*** Record set Section Begins ***

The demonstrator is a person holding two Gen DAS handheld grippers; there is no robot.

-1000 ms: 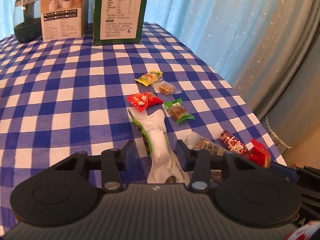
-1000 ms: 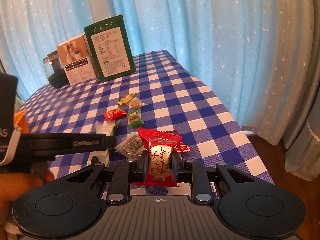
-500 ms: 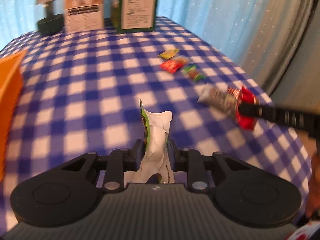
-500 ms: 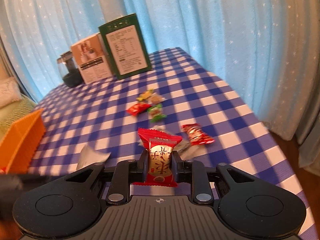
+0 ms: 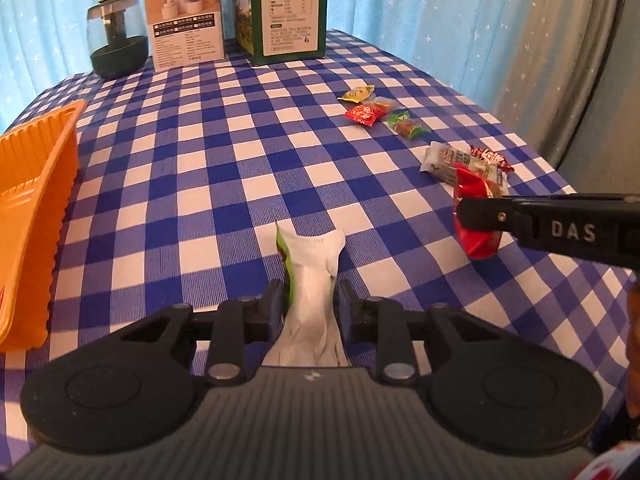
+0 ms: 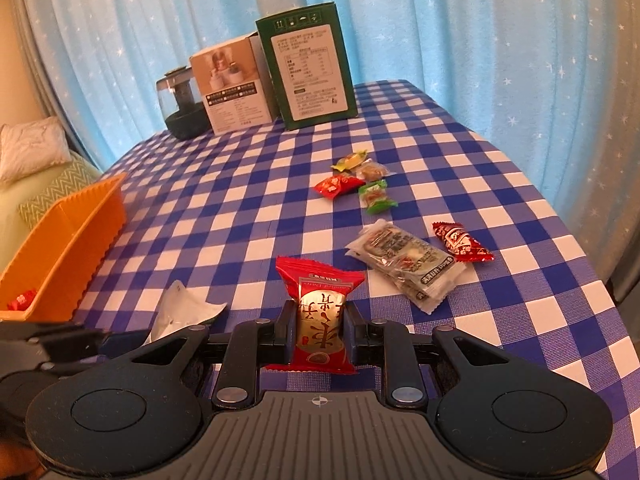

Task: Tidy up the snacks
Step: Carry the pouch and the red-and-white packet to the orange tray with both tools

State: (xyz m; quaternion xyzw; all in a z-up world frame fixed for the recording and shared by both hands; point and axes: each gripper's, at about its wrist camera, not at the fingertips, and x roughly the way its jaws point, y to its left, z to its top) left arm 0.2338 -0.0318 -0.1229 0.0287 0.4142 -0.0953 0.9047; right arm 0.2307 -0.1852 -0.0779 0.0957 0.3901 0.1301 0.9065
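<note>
An orange bin sits at the left edge of the bench, which is covered in a blue-and-white check cloth. One small red packet lies in its near corner; the rest of its inside is out of sight.

At the far end stand a green box with a white panel of small print too fine to read, a white box showing pale bottles above a dark label strip, and a dark-based glass jar.

The left hand-held gripper is pinching a white and green pouch above the cloth; the pouch has faint grey lettering near its top that cannot be made out. The right hand-held gripper is clamped on a red snack with large red characters on a gold panel. In the left view its finger bears the letters "DAS".

Loose on the cloth lie a clear pack with dark print, a red candy just beside it, and farther back a cluster: yellow sweet, brown sweet, red sweet and green sweet.
</note>
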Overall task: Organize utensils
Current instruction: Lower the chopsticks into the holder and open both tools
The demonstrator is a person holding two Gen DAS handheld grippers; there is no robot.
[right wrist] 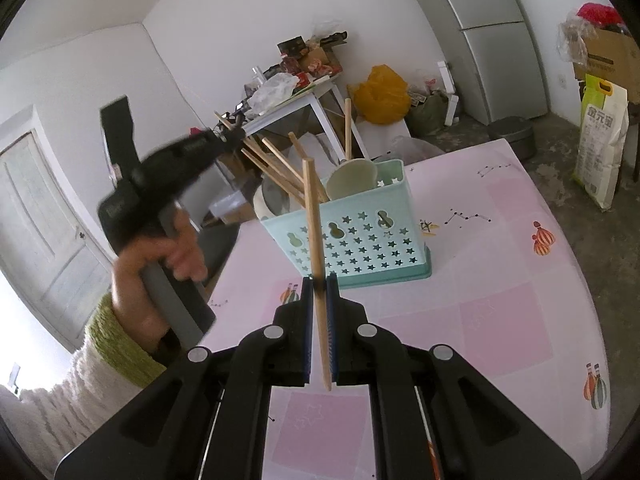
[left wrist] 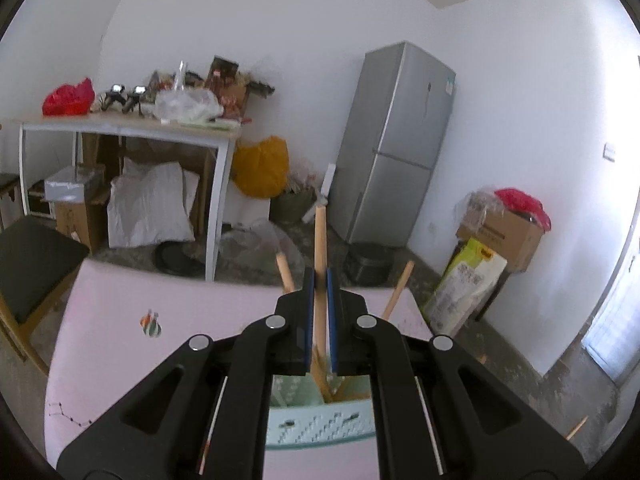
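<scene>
My left gripper is shut on an upright wooden chopstick whose lower end dips into the mint-green utensil basket just below it. Two more sticks lean out of the basket on either side. In the right wrist view the star-patterned basket stands on the pink tablecloth, holding several chopsticks, a pale ladle and a grey spoon. My right gripper is shut on another chopstick, held near the basket's front. The left gripper reaches the basket from the left.
A person's hand in a green-cuffed sleeve holds the left gripper. Beyond the table are a grey fridge, a cluttered white side table, a dark-seated chair, a cardboard box and a rice bag.
</scene>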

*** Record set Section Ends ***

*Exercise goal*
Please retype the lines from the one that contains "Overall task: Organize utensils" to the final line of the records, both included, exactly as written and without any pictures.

*Solution*
Overall task: Organize utensils
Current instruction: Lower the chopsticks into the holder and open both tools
The demonstrator is a person holding two Gen DAS handheld grippers; there is no robot.
[right wrist] 
[left wrist] 
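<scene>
My left gripper is shut on an upright wooden chopstick whose lower end dips into the mint-green utensil basket just below it. Two more sticks lean out of the basket on either side. In the right wrist view the star-patterned basket stands on the pink tablecloth, holding several chopsticks, a pale ladle and a grey spoon. My right gripper is shut on another chopstick, held near the basket's front. The left gripper reaches the basket from the left.
A person's hand in a green-cuffed sleeve holds the left gripper. Beyond the table are a grey fridge, a cluttered white side table, a dark-seated chair, a cardboard box and a rice bag.
</scene>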

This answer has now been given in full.